> _Task to complete_
Two lines in the listing below mark the span: one contains "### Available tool" and one contains "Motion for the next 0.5". Reproduce both of them and everything between, exactly.

> _Supplied material_
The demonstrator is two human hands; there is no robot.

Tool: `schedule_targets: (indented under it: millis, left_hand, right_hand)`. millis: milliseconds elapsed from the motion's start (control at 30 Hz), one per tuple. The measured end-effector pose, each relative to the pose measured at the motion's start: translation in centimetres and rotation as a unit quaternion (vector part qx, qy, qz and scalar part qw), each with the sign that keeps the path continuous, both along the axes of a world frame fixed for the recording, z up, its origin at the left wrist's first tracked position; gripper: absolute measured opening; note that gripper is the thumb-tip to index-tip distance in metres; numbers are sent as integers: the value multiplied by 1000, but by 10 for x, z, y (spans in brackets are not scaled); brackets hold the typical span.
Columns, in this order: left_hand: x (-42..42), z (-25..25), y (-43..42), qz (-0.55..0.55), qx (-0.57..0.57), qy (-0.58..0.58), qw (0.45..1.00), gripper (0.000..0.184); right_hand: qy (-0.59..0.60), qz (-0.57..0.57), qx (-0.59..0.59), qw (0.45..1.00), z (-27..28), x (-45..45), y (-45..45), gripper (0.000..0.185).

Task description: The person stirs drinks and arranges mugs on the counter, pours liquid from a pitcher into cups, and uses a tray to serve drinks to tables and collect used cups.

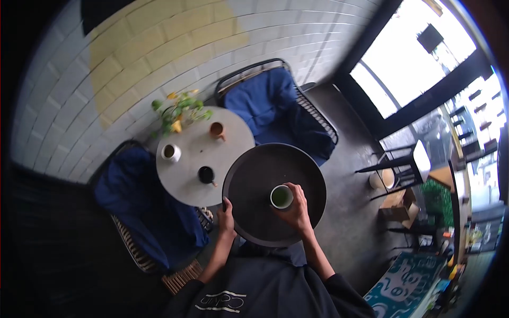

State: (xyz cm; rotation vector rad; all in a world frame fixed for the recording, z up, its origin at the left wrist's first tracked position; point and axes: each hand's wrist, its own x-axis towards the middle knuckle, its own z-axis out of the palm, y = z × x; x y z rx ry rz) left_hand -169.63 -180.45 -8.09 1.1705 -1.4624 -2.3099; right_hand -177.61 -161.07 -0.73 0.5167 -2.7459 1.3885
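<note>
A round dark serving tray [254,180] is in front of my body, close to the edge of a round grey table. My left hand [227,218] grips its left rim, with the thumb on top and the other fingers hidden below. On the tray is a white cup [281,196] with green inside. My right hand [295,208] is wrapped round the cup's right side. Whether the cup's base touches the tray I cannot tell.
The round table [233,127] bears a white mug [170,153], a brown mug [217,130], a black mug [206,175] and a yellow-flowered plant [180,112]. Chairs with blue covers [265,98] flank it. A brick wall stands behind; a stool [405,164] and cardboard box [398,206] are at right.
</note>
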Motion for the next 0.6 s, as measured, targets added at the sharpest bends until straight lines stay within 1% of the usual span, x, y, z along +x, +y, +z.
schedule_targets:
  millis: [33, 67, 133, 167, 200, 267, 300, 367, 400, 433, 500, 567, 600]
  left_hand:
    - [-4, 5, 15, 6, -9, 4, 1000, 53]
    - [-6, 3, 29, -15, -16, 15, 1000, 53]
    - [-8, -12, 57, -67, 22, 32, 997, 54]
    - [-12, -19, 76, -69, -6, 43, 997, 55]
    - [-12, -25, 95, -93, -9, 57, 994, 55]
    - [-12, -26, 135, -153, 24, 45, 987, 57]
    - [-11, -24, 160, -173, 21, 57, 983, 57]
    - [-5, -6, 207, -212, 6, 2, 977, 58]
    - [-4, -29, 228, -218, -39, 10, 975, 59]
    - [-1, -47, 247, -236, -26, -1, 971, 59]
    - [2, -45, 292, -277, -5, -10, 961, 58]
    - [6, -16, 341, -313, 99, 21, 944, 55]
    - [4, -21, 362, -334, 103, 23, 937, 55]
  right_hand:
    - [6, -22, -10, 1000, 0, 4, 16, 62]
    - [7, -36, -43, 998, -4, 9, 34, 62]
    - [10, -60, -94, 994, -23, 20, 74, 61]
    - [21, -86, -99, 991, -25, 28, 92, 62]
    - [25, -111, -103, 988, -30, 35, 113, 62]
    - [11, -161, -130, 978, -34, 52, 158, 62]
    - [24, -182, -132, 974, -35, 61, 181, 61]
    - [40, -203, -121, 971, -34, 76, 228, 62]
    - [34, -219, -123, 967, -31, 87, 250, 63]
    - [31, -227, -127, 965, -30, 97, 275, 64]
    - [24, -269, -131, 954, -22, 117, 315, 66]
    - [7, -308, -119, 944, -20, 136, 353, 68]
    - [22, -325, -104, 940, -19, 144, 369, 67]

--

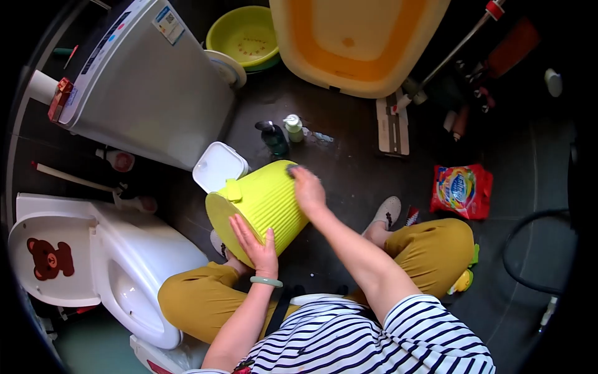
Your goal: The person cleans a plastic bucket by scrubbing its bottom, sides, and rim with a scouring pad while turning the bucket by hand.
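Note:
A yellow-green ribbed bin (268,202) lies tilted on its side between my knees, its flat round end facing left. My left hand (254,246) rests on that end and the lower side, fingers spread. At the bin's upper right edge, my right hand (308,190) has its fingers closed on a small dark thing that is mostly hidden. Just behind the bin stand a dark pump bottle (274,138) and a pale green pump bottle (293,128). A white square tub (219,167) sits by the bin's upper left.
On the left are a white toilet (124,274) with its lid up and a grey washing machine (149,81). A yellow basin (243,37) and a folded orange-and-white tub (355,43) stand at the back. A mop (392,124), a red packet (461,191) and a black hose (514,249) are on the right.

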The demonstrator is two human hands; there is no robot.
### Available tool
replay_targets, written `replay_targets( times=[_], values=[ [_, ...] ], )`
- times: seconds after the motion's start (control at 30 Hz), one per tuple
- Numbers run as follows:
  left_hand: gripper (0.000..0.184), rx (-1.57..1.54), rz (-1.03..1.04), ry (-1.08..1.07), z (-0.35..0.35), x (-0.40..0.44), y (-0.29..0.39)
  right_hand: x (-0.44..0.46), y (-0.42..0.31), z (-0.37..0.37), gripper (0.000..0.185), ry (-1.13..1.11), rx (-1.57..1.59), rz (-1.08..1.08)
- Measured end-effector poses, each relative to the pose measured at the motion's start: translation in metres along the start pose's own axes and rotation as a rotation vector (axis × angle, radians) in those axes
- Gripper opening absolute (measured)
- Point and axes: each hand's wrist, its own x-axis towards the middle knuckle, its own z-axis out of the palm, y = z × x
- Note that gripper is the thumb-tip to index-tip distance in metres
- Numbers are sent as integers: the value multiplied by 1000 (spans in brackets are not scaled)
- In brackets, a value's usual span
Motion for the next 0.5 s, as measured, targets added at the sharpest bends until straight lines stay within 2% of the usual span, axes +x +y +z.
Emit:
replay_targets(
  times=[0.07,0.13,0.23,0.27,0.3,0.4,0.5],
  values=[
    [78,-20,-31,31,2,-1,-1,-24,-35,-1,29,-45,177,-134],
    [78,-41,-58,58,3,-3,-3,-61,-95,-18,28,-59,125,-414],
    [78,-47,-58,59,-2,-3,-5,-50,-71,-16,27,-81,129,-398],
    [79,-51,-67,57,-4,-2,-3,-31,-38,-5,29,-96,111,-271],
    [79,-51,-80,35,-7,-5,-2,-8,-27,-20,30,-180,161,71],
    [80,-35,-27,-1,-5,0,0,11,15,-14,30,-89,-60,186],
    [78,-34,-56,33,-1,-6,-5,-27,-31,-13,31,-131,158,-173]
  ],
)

> _Written answer_
### Available tool
replay_targets, written `replay_targets( times=[_], values=[ [_, ...] ], )`
- times: seconds after the motion's start (control at 30 Hz), one per tuple
- Numbers run as follows:
  left_hand: gripper (0.000..0.184), rx (-1.57..1.54), rz (-1.03..1.04), ry (-1.08..1.07), z (-0.35..0.35), x (-0.40..0.44), y (-0.29..0.39)
  right_hand: x (-0.44..0.46), y (-0.42..0.31), z (-0.37..0.37), gripper (0.000..0.185), ry (-1.13..1.11), rx (-1.57..1.59), rz (-1.08..1.08)
- Measured end-effector poses, each relative to the pose measured at the motion's start: translation in metres along the start pose's own axes and rotation as a rotation vector (axis × angle, radians) in those axes
- Gripper opening absolute (measured)
- Point and axes: each hand's wrist, its own x-axis towards the middle knuckle, its own z-axis out of the palm, y = z × x
- Note that gripper is the thumb-tip to index-tip distance in metres
- Numbers are sent as integers: the value multiplied by 1000 (spans in brackets are not scaled)
- In brackets, a value's usual span
Motion for the next 0.5 s, as measured, targets added at the sharpest bends until straight lines stay within 2% of the usual span, axes +x +y +z.

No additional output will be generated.